=== HOW TO COMPLETE THIS TASK ===
Please report every line in the material below where the word "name" is found.

== SOURCE MATERIAL

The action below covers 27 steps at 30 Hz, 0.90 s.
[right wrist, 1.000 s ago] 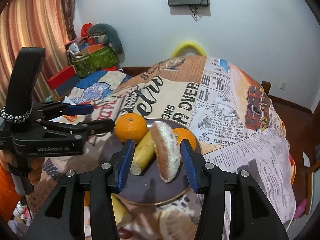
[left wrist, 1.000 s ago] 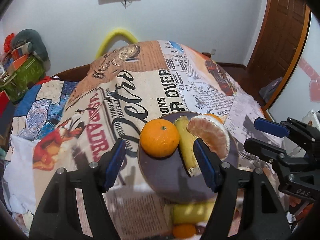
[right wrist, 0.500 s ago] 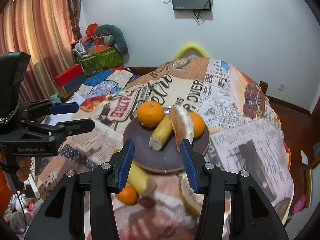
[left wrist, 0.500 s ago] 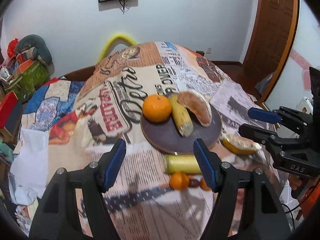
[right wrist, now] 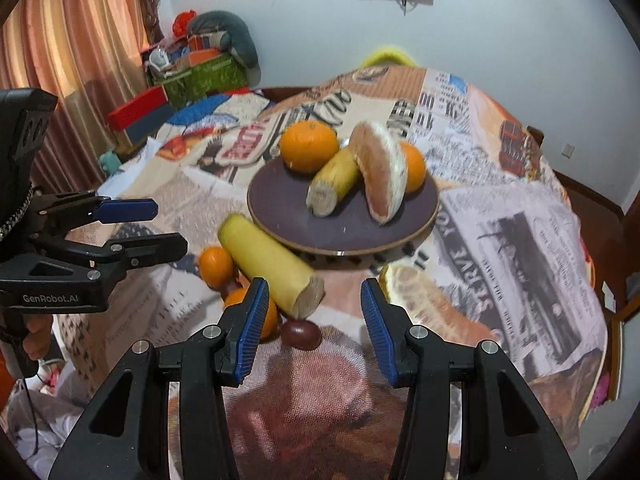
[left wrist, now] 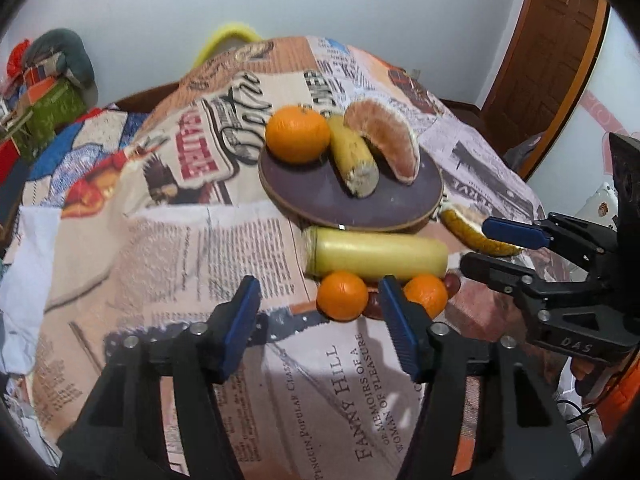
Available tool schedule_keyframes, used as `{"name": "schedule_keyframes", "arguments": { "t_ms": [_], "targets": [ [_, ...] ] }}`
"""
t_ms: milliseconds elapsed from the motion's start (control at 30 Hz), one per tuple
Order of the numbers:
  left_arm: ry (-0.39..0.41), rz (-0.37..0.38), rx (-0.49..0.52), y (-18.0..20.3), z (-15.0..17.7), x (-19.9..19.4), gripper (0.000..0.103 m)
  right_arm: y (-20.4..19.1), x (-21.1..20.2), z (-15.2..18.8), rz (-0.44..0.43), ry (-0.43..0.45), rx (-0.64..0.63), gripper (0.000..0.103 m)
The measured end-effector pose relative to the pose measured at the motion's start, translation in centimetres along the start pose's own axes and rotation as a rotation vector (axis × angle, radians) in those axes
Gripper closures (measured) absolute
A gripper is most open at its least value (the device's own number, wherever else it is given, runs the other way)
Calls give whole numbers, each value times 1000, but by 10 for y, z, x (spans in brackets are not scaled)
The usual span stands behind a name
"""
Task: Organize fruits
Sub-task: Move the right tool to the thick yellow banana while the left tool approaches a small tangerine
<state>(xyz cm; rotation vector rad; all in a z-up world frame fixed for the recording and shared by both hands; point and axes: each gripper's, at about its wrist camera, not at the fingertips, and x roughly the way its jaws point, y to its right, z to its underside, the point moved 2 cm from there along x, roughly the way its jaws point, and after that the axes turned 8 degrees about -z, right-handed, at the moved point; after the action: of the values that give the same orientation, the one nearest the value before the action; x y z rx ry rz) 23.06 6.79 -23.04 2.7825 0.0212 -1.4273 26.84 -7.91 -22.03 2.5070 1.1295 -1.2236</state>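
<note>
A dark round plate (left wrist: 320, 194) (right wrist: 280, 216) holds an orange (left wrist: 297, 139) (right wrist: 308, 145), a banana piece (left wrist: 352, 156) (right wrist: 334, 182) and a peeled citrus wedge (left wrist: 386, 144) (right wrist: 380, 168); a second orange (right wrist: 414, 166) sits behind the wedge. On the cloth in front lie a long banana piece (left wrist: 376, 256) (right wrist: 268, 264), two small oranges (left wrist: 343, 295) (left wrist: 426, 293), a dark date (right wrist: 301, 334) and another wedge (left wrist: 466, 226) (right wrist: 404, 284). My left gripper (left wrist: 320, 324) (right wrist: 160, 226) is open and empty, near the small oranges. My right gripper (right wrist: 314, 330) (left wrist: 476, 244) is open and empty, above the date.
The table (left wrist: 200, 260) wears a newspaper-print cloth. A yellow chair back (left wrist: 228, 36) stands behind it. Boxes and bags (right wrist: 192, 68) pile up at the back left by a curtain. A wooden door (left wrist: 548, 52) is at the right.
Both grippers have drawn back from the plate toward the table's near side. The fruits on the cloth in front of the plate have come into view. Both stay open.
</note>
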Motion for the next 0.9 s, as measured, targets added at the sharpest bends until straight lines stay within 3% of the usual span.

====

=== RESULT FOR THIS TASK ===
Available tool schedule_keyframes, used as `{"name": "schedule_keyframes", "arguments": { "t_ms": [_], "targets": [ [_, ...] ] }}`
The usual span stands behind a name

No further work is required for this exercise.